意外な言葉に事情を聞いてみると、秀雄の優しさに触れ、また、涙がとまらなくなった。

変態君から救い出してくれたあの日、ホテルのバーで自分と付き合うことを決めた夜秀雄は、元奥さんと娘さんに手紙を書いていた。

紗希と出会った経緯から、付き合うことを決心した心情を正直に書いた手紙だった。
紗希の年齢からしても、子供のことを考えると早い段階で結婚することも視野に入れている旨も書いてあった。

偶然元の家族と出会っても、双方に気まずい思いをさせたり、憎しみあったりしないよう、又、紗希に後ろめたい思いをさせないための秀雄の細心の配慮だった。
あの日、紗希を泊めなかったのも、ちゃんと元の奥さんと娘達にけじめを付けた後で、堂々と付き合いたいと秀雄が思ってのことだったのだと今わかった。

元奥さんは、秀雄の遺品を少し分けて欲しいと言い、故人の服や自分達が写っている写真を胸に抱えて帰った。

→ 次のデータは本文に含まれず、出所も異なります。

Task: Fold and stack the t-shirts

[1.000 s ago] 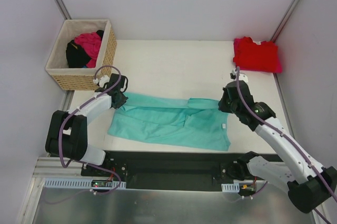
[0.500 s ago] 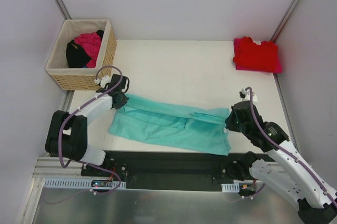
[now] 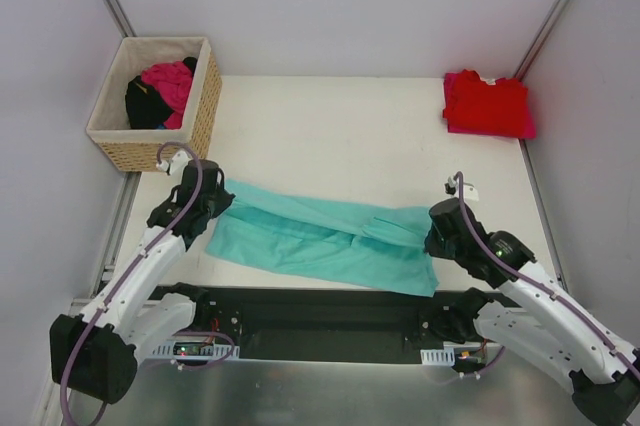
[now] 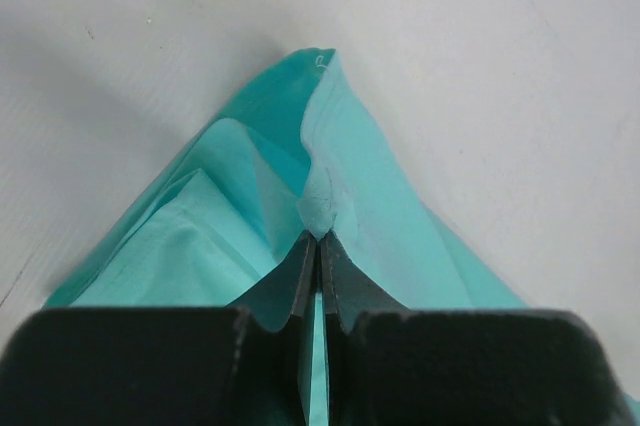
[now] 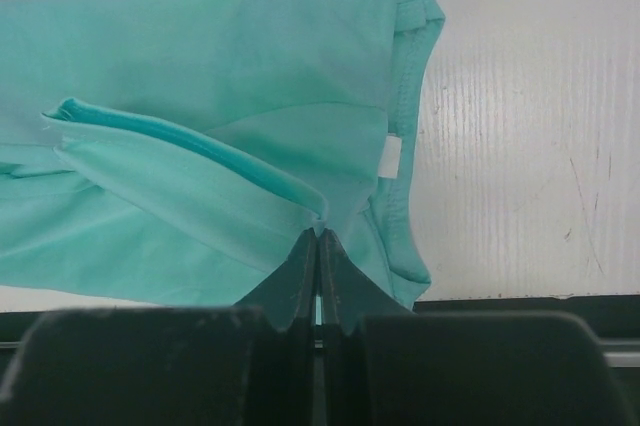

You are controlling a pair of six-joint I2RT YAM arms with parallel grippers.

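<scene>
Since the earlier frame our left arm has swung toward the near edge, and both grippers have drawn the teal t-shirt's (image 3: 320,238) far fold nearer. The left gripper (image 4: 320,238) is pinched tight on cloth at the shirt's left end, and the right gripper (image 5: 318,236) is likewise clamped on a folded edge at its right end. The shirt lies stretched across the near part of the table (image 3: 340,131). Its small white tag (image 5: 392,156) shows no writing we can read. The red t-shirt (image 3: 487,104) sits folded at the far right corner. A magenta shirt (image 3: 168,81) fills the basket (image 3: 105,128) beside dark cloth (image 3: 145,106) we cannot identify.
</scene>
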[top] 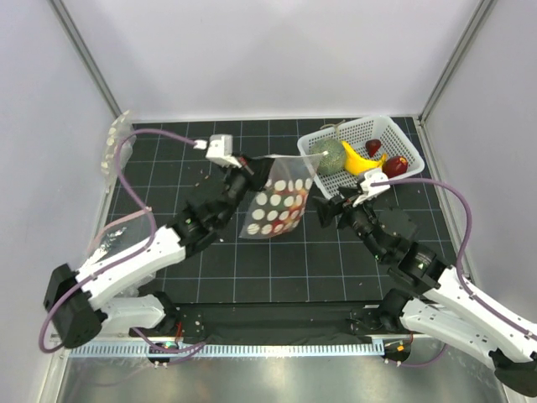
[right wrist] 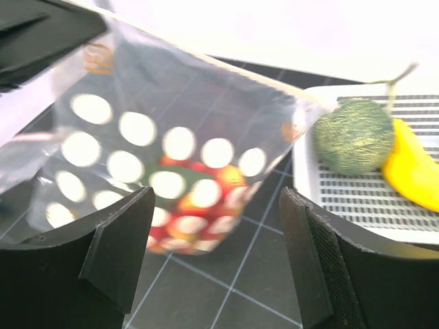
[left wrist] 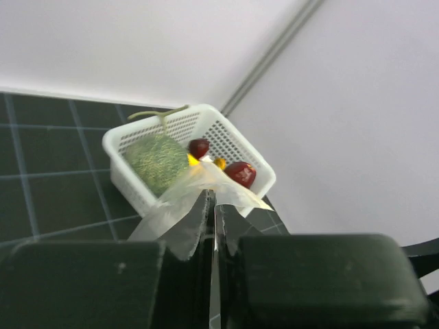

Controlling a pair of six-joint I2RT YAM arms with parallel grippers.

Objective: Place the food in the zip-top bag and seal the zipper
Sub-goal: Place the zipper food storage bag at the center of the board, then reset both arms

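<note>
One step looks done. Above: my left claw [top: 243, 180] pinches the zip-top bag [top: 277, 206] by its top corner; my right claw [top: 330, 207] hangs wide just beside it. Left wrist: jaws clamped on plastic. Right wrist: the food [right wrist: 195, 202] lies inside the bag, ahead of my right claw; the zipper [right wrist: 226, 65] seems not yet sealed.

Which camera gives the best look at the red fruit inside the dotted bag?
Right wrist view: the food sits close, red and yellow-green behind the dots of the zip-top bag. Top external shows only faint reddish patches low in the bag. Left wrist shows just the bag's pinched edge, not its contents.
</note>
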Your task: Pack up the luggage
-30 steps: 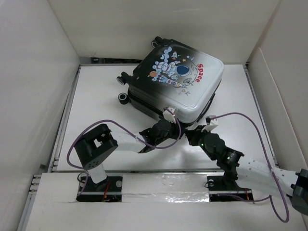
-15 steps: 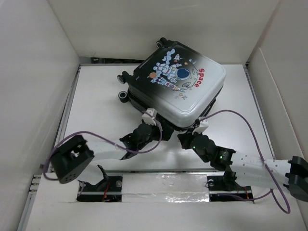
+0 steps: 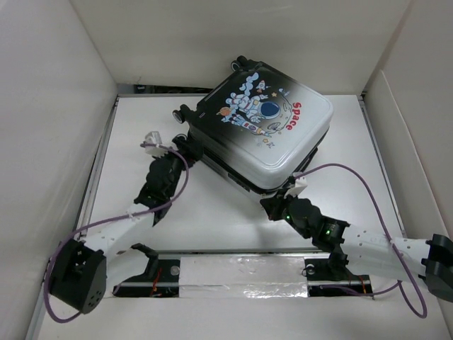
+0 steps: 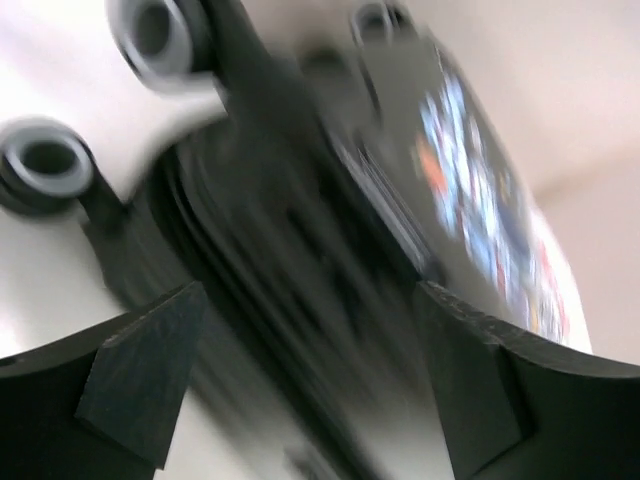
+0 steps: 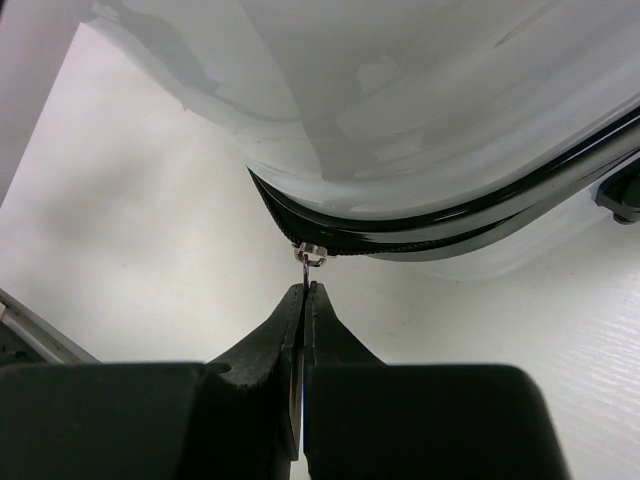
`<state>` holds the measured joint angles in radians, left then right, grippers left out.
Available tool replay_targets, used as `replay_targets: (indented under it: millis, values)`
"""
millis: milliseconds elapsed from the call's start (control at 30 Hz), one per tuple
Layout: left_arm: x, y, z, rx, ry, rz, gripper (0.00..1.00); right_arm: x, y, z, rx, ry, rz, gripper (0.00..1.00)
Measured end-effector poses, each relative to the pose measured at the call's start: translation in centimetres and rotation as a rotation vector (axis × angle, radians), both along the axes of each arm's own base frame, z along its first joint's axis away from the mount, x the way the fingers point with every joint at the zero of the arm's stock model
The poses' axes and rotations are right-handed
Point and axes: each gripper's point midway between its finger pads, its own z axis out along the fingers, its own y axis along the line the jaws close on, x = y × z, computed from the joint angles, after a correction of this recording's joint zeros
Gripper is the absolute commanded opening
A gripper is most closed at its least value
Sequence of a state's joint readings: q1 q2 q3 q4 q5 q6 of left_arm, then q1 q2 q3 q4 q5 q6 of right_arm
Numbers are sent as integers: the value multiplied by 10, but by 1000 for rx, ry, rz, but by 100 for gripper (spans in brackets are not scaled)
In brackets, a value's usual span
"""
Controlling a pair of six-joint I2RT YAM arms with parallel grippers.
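Currently: luggage lies print-up with its halves together, directly ahead of both sets of fingers. Right gripper is clenched on the zipper pull, just beyond its tips at a rounded corner of the shell. Left gripper is spread, grasping nothing; wheels lie off its left finger, view blurred. Judgement: lid down, zipping the seam remains; zipped length unclear.

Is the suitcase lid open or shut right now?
Shut: the luggage shells lie together, right gripper pinching the zipper pull; how far zipped, cannot tell.
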<state>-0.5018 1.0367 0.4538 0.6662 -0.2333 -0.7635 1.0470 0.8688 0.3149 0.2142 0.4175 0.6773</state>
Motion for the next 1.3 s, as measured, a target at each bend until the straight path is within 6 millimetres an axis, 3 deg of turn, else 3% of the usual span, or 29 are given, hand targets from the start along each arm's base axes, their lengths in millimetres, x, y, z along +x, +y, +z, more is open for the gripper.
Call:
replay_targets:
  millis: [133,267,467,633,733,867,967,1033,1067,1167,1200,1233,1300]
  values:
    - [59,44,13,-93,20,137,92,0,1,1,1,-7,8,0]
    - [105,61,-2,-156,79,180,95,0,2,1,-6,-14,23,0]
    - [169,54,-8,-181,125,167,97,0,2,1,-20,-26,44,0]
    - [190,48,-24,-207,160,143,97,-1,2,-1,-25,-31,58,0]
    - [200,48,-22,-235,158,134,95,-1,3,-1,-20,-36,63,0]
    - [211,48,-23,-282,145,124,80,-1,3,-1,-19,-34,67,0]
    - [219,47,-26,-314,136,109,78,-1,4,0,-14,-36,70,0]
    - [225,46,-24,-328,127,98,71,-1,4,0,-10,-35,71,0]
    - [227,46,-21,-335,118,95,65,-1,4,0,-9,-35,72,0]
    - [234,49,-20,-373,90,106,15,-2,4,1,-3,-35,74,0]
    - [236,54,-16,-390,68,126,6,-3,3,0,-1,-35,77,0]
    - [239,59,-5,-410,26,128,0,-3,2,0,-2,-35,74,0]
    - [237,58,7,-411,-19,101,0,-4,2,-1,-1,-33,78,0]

紗希は、長い間触れることのなかったノートパソコンの電源を入れ、読んでもらえることのない秀雄宛てのメール書き始めた。

『奥さんから聞いたわよ。』

秀雄さんは、すべてを失っても生命保険だけは解約していなかったのね。
奥さんは、てっきり生命保険は解約していると思っていた・・・って仰っていたわ。
だって、毎月すごい掛け金だったから職を失って払い続けられるハズがないと思っていらしたって。
お陰で、余生をお金の心配をせずのんびりと暮らしていけるだけのお金を残してもらったって奥さんが・・・

秀雄さんは、別れた奥さんや娘さんのことも決して忘れていなかったのね。
自分や娘のことは相変わらず大切にしてくれた上に、紗希さんの人生も引き受けたのだから、不思議と紗希さんには憎しみが沸かないって言って下さったの。

紗希もようやく表面上は普通に生活が出来る様になってきた。
一人になると、涙がこぼれてきたが寂しいのは一人じゃない。
元奥さんも、娘さんも悲しみと戦っているのを知って自分も闘うことにした。

『秀雄さん』

天国の居心地は良いですか?。
紗希は寂しさで廃人の様になってしまいました。
でも、紗希よりずっと長い間秀雄さんと暮らしていた奥さんや娘さんが必死に、悲しみと闘っていることを知り、紗希も頑張ることにしました。
秀雄さんも天国から応援して下さいね。